* AIM OF THE EXERCISE
When the line containing "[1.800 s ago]" appears in the data below, begin copying there and stop only after the line containing "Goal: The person".

[Records drawn from a dataset]
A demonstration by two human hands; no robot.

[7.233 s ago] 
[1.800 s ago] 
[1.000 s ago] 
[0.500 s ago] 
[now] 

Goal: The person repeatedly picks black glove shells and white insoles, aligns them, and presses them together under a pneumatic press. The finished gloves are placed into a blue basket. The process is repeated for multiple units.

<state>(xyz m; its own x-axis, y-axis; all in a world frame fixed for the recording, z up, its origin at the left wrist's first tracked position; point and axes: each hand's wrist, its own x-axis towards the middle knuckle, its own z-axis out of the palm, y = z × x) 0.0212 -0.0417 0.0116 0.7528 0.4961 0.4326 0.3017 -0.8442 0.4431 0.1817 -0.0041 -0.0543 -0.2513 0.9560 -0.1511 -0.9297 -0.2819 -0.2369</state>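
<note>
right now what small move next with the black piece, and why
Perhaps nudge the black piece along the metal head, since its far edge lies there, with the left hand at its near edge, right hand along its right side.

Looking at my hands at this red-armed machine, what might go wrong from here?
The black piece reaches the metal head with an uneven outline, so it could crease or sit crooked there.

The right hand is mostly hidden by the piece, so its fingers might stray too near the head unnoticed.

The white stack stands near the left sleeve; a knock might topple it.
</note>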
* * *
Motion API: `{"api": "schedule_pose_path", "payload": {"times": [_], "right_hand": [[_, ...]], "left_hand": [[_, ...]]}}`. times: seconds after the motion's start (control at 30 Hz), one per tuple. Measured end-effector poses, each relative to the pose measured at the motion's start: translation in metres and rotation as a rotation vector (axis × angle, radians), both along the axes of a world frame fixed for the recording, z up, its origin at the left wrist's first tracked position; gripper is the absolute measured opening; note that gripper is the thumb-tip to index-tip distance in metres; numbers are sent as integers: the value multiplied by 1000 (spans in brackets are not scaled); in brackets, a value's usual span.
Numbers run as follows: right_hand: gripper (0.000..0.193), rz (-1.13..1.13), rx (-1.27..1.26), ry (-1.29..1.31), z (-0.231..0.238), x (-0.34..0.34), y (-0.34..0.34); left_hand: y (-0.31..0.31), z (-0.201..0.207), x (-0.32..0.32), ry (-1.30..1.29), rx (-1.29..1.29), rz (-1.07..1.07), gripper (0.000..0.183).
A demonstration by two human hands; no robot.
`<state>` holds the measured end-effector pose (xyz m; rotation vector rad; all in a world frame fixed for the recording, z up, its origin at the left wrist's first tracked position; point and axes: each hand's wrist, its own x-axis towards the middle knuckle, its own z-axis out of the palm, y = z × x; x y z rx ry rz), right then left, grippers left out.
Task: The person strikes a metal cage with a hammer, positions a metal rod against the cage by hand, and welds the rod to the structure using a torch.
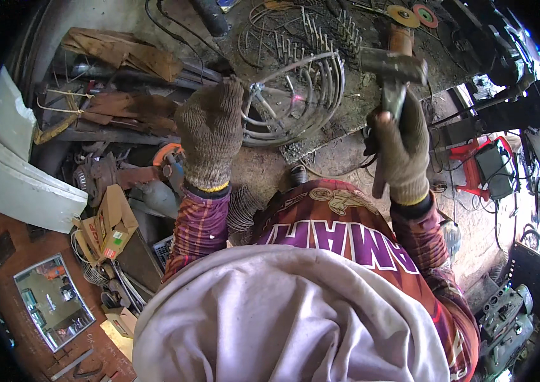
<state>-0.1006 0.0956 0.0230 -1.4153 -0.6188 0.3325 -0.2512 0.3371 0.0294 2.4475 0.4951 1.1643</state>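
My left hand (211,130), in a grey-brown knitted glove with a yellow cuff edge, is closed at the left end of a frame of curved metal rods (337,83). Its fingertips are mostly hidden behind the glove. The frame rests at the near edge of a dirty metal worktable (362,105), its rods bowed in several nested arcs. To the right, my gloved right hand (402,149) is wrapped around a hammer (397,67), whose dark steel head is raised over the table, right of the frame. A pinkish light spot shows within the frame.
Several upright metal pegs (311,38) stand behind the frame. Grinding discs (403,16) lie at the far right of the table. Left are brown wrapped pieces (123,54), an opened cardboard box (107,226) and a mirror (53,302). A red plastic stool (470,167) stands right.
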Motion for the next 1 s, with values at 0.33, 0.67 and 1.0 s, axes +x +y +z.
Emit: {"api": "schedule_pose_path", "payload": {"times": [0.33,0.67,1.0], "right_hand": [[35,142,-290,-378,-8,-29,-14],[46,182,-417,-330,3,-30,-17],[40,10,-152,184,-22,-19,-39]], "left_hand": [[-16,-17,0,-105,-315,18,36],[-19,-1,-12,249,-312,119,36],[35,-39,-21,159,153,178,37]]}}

* RESPONSE TO THIS TASK
[1.800 s ago] 
[1.000 s ago] 
[0.500 s ago] 
[now] 

Goal: The person repeatedly picks black glove shells and white insoles, aligns them, and presses them together under a pneumatic press. The finished gloves are placed into a blue basket. The process is repeated for multiple units.

With that, the answer is done.